The MessageBus is a fundamental part of the platform, facilitating communicate between various system components through message passing. This approach enables a loosely coupled architecture, where components can interact without strong dependencies. Messages exchanged via the message bus can be categorized into three distinct types:

  • Data
  • Events
  • Commands

Data and signal publishing

The message bus is a lower-level component, which users typically interact with indirectly. Actor and Strategy classes provide two convenience methods built on top of the underlying MessageBus:

def publish_data(self, data_type: DataType, data: Data) -> None:
def publish_signal(self, name: str, value, ts_event: int | None = None) -> None:

These methods allow you to publish custom data and signals efficiently without needing to work directly with the MessageBus interface.

Direct access

For advanced users or specialized use cases, direct access to the message bus is available within Actor and Strategy classes through the self.msgbus reference, which provides the full message bus interface.

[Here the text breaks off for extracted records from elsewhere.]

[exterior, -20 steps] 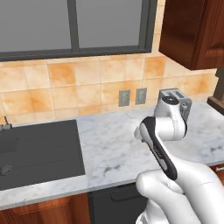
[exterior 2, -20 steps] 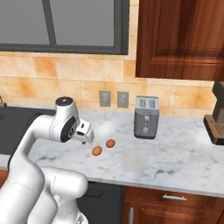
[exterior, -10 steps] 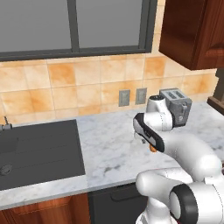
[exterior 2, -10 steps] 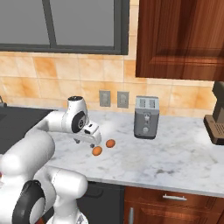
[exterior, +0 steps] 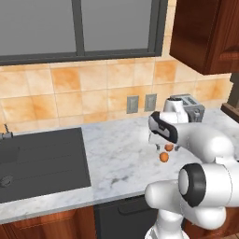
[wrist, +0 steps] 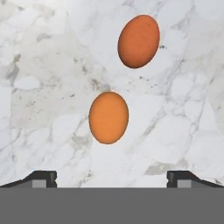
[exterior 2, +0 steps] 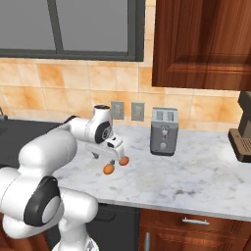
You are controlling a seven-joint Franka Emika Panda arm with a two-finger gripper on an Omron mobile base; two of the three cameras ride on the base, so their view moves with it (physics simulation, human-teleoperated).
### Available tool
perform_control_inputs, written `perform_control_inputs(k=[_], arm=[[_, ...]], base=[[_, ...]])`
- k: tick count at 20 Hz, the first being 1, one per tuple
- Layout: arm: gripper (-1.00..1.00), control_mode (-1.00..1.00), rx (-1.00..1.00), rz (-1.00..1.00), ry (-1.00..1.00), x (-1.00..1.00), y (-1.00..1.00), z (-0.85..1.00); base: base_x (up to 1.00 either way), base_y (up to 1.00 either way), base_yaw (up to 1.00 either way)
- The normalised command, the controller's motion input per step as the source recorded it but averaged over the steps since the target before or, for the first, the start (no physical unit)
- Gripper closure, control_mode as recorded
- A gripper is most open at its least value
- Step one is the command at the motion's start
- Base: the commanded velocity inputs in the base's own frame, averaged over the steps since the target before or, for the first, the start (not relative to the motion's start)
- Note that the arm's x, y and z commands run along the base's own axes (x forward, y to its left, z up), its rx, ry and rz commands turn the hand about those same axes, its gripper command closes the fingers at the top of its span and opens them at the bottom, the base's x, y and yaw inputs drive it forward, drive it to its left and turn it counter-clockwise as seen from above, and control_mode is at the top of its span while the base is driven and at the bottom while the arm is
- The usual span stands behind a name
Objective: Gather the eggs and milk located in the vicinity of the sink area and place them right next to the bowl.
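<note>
- The white marble counter (exterior: pixel 116 154) runs under a tan tiled wall, with dark wooden cabinets overhead.
- The black sink basin (exterior: pixel 39 161) is sunk into the counter's left end, well apart from the eggs.
- The silver two-slot toaster (exterior 2: pixel 163 131) stands upright by the wall, to the right of the arm in the right base view.
- The gripper (exterior 2: pixel 110 160) hangs low over the counter with its jaws spread wide and nothing between them — the two dark fingertips (wrist: pixel 41 178) sit far apart at the bottom of the hand view.
- Two orange-brown eggs lie on the marble just beneath it: the nearer egg (wrist: pixel 108 117) sits between the fingertips' lines, and the darker egg (wrist: pixel 138 41) lies beyond it — near, but not touching.
</note>
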Motion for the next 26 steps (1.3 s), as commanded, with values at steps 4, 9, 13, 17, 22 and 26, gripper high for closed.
perform_control_inputs(k=[4,9,13,17,22,26], arm=[[-1.00,-1.00,0.03,0.02,0.00,0.06,-0.03,-0.60],[-1.00,-1.00,0.00,0.00,0.00,0.14,-0.12,-0.37],[-1.00,-1.00,0.00,0.00,0.00,0.22,-0.06,-0.21],[-1.00,-1.00,0.00,-0.01,0.00,0.09,0.00,-0.09],[-1.00,-1.00,0.00,-0.01,0.00,0.00,0.00,-0.37],[-1.00,-1.00,0.00,0.00,0.02,0.00,0.00,-0.08]], base=[[0.00,0.00,0.00],[0.00,0.00,0.00],[0.00,0.00,0.00],[0.00,0.00,0.00],[0.00,0.00,0.00],[0.00,0.00,0.00]])
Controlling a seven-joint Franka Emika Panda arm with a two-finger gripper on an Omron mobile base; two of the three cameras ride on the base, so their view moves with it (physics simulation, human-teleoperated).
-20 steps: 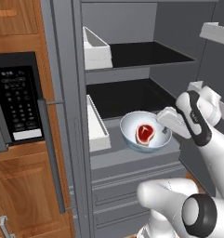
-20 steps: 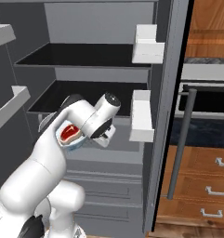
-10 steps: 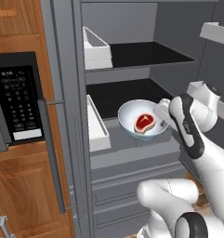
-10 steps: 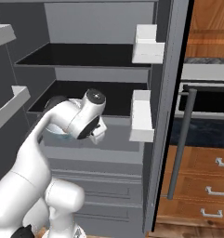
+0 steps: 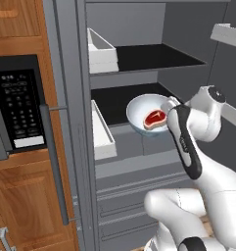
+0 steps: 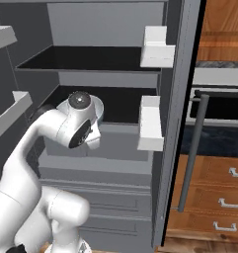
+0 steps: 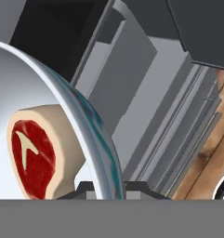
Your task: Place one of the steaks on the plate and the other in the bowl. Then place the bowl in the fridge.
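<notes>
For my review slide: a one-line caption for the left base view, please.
Gripper shut on the rim of the bowl holding a steak, at the open fridge's lower black shelf.

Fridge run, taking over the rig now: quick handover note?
Tool: shut on the rim of the bowl, carrying it.
Bowl: held at the front of the lower black shelf of the open fridge, one steak lying in it.
Done: steak is in the bowl, bowl brought to the fridge.
Left: set the bowl on the shelf, release, back out. The plate and the other steak are out of frame, so check them.
</notes>
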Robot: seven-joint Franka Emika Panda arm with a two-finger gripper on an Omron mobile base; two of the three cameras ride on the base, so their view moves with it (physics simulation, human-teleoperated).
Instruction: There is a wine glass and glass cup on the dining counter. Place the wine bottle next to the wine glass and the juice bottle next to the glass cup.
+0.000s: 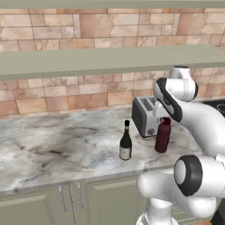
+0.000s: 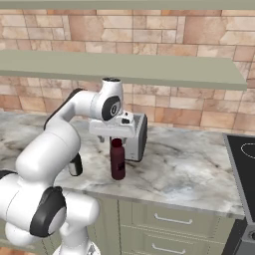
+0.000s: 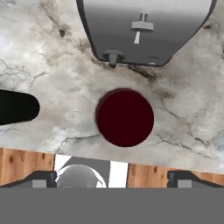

To publish a custom message directly, you can specify a topic as a str and any Python object as the message payload, for example:


self.msgbus.publish("MyTopic", "MyMessage")

External publishing

The MessageBus can be backed with any database or message broker technology which has an integration written for it, this then enables external publishing of messages.

info

Redis is currently supported for all serializable messages which are published externally. The minimum supported Redis version is 6.2 or higher (required for streams functionality).

Under the hood, when a backing database (or any other compatible technology) is configured, all outgoing messages are first serialized. These serialized messages are then transmitted via a Multiple-Producer Single-Consumer (MPSC) channel to a separate thread, which is implemented in Rust. In this separate thread, the message is written to its final destination, which is presently Redis streams.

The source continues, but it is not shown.